Wednesday, January 4, 2012

Features OF Standard NO. 52/INTERNATIONAL ACCOUNTING Common 21

The objectives of translation under FAS No. 52 differ substantially from those of FAS No. 8. FAS No. 8 adopted a parent corporation perspective by requiring that foreign currenc financial statements be presented as if all transactions had taken spot in parent currency. Common No. 52 recognizes that both the parent organization plus the neighborhood organization perspectives are valid reporting frameworks. At the international level, the IASB issued a parallel pronouncement, IAS 21, that was recently amended to clarify its needs and to resolve certain implementation issues. Both FAS No. 52 and the existing version of IAS 21 seek to
  1. Reflect, in consolidated statements, the economic outcomes and relationships measured within the primary currency in which each consolidated entity does company (its functional currency).
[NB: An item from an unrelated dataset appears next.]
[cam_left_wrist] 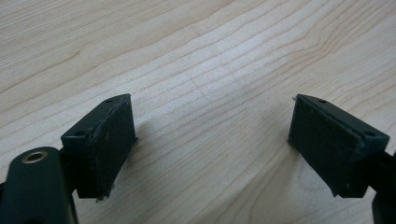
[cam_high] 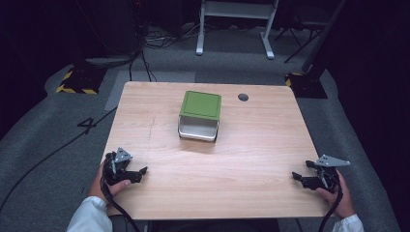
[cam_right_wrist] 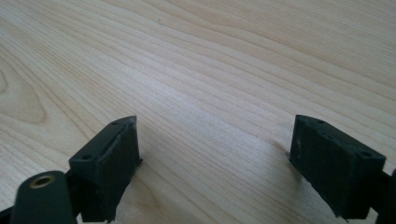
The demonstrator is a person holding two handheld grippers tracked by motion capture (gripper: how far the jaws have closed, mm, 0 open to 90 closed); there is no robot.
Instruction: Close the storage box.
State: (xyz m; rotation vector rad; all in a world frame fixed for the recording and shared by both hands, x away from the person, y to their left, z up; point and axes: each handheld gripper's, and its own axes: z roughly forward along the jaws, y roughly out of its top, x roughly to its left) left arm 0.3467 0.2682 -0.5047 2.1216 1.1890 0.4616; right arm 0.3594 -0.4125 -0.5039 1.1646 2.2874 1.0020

  2. Provide information and facts that is definitely usually compatible with the expected economic effects of an exchange rate adjust on an enterprise’s cash flows and equity.


 These objectives are depending on the concept of a functional currency. Recall that the functional currency of an entity would be the currency of the primary economic environment in which it operates and generates cash flows. Furthermore, the functional currency designation determines the choice of translation approach employed for consolidation purposes plus the disposition of exchange gains and losses.